**YOUR ASSIGNMENT**: Search the entries for the word "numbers" and copy each line that has it.
┄┄┄┄┄┄┄┄┄┄┄┄┄┄┄┄┄┄┄┄
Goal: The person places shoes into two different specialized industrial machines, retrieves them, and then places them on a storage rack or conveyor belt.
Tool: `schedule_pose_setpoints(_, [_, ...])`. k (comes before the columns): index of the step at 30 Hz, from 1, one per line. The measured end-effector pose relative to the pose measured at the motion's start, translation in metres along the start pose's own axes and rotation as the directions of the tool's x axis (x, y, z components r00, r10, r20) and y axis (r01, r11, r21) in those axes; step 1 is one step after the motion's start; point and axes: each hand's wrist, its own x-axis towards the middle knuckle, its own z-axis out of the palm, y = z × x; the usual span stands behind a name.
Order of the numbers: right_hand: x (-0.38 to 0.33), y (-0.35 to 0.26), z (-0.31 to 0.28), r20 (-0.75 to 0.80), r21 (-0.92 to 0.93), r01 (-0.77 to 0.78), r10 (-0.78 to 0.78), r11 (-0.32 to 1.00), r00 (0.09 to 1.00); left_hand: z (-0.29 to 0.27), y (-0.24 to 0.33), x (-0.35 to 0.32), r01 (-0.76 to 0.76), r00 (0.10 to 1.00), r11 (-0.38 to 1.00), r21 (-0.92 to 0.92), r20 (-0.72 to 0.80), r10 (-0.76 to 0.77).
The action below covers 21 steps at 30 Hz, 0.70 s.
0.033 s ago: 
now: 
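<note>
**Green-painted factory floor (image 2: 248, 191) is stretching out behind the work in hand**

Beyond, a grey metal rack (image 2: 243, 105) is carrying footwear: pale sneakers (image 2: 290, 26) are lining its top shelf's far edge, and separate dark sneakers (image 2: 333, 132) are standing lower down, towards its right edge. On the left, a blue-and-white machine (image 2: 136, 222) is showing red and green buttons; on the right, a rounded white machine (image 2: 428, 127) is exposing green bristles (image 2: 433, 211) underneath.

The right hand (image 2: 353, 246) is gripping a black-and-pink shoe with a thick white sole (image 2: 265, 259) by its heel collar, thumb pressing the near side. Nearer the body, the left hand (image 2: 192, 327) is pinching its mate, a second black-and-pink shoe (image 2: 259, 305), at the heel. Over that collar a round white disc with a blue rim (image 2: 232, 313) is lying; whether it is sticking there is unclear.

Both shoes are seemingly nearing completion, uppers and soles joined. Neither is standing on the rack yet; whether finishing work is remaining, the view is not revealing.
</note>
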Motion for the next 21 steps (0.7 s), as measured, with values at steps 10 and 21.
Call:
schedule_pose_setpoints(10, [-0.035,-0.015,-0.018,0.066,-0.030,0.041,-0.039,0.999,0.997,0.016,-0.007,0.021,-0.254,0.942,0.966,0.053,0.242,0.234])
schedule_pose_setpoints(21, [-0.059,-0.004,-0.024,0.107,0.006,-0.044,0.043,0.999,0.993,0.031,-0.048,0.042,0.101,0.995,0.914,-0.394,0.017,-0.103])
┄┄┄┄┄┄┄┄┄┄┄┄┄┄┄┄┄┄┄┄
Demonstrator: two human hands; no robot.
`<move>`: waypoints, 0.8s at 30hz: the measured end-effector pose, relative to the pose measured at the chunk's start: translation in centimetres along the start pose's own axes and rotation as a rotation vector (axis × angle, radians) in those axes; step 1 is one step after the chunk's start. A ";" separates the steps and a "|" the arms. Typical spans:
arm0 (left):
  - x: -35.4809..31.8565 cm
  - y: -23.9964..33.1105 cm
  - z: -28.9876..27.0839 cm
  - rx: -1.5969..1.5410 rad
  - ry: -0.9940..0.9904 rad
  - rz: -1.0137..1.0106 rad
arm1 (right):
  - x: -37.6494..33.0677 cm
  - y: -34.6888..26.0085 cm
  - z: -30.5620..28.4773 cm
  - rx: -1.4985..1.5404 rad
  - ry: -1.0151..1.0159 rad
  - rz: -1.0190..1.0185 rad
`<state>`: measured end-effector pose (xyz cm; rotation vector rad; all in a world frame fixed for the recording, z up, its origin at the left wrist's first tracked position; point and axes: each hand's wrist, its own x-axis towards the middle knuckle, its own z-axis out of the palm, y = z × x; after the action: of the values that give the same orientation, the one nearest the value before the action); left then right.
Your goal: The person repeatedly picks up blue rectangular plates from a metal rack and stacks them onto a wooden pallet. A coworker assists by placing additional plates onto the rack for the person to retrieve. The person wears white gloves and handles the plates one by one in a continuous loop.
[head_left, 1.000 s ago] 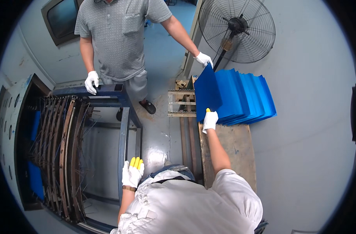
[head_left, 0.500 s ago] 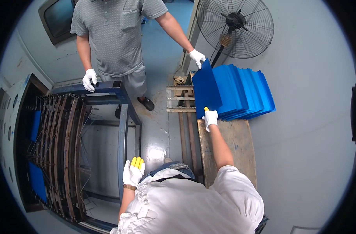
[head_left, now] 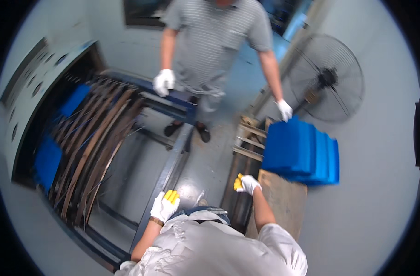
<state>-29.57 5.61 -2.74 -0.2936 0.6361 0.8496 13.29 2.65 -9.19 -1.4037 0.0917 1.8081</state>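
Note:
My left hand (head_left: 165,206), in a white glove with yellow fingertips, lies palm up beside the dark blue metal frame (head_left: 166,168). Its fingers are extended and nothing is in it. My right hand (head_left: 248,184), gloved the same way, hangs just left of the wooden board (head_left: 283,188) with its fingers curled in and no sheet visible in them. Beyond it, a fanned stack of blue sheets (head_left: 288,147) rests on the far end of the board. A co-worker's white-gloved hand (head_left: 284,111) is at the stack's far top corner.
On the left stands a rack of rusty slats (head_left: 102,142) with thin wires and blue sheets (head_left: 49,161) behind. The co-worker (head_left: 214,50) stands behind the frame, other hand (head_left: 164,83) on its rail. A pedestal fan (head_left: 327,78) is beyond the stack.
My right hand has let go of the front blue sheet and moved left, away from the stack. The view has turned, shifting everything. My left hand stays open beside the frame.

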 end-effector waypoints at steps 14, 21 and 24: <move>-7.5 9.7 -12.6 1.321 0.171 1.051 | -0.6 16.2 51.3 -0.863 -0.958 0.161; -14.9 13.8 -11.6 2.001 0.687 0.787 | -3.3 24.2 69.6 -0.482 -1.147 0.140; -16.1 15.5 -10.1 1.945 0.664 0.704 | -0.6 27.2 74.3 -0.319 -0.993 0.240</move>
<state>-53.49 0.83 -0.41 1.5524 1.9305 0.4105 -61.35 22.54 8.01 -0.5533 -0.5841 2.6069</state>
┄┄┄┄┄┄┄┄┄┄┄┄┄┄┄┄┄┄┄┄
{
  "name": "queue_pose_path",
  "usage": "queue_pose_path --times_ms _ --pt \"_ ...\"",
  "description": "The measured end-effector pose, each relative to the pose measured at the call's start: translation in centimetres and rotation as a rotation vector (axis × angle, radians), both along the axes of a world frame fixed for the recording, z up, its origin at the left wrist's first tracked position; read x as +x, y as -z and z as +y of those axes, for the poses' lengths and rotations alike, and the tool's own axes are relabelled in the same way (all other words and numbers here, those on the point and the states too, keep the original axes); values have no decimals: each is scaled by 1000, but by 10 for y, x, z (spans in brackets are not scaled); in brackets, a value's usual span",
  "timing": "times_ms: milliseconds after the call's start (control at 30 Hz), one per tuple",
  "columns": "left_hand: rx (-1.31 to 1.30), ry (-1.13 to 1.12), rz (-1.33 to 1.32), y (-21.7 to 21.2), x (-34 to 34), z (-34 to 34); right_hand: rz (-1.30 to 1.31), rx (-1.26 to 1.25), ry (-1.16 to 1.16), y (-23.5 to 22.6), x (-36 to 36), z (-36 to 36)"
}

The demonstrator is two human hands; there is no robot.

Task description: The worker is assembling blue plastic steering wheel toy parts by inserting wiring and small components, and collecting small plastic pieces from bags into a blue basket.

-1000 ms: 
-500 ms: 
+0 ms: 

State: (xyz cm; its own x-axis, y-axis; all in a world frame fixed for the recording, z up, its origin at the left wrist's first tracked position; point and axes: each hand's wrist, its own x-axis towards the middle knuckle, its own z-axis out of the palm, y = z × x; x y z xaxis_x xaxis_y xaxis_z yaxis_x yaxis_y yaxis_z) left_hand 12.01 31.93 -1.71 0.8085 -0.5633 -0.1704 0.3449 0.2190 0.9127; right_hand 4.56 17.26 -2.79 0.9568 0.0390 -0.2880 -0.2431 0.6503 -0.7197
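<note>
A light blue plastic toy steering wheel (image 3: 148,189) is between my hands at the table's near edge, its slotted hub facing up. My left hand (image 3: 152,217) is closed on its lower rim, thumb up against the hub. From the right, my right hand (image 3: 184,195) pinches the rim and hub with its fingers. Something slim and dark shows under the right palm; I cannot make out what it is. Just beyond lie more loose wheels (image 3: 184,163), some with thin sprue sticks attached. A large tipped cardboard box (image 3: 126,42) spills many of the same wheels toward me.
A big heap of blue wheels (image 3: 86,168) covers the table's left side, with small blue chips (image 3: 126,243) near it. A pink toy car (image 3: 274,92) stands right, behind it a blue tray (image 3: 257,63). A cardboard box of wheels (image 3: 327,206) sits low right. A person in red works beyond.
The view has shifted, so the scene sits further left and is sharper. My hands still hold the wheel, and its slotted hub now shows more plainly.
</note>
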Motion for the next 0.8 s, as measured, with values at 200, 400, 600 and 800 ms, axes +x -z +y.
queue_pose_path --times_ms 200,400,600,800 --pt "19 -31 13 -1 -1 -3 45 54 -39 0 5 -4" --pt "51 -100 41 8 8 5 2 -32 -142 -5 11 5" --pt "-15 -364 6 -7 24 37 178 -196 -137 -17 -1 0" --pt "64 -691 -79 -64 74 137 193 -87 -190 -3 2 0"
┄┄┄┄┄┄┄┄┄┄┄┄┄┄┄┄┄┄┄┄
**EXERCISE SOLUTION**:
Order of the numbers: right_hand: x (-0.38 to 0.33), y (-0.35 to 0.26), z (-0.31 to 0.28), r20 (-0.75 to 0.80), r21 (-0.92 to 0.93), r01 (-0.77 to 0.78), r10 (-0.78 to 0.78), r11 (-0.32 to 1.00), r00 (0.09 to 1.00); left_hand: z (-0.29 to 0.27), y (-0.24 to 0.33), x (-0.35 to 0.32), r01 (-0.76 to 0.76), r00 (0.10 to 1.00), r11 (-0.38 to 1.00), r21 (-0.92 to 0.92), r20 (-0.72 to 0.80), r10 (-0.76 to 0.77).
  "description": "The measured end-effector pose, each relative to the pose measured at the call's start: translation in centimetres and rotation as a rotation vector (axis × angle, radians), both along the axes of a world frame fixed for the recording, z up, its origin at the left wrist's first tracked position; read x as +x, y as -z and z as +y of those axes, for the poses' lengths and rotations alike, and the tool's own axes are relabelled in the same way (all other words and numbers here, those on the point and the states too, keep the original axes); values have no decimals: each is scaled by 1000, but by 10 for y, x, z (spans in brackets are not scaled); in brackets, a value's usual span",

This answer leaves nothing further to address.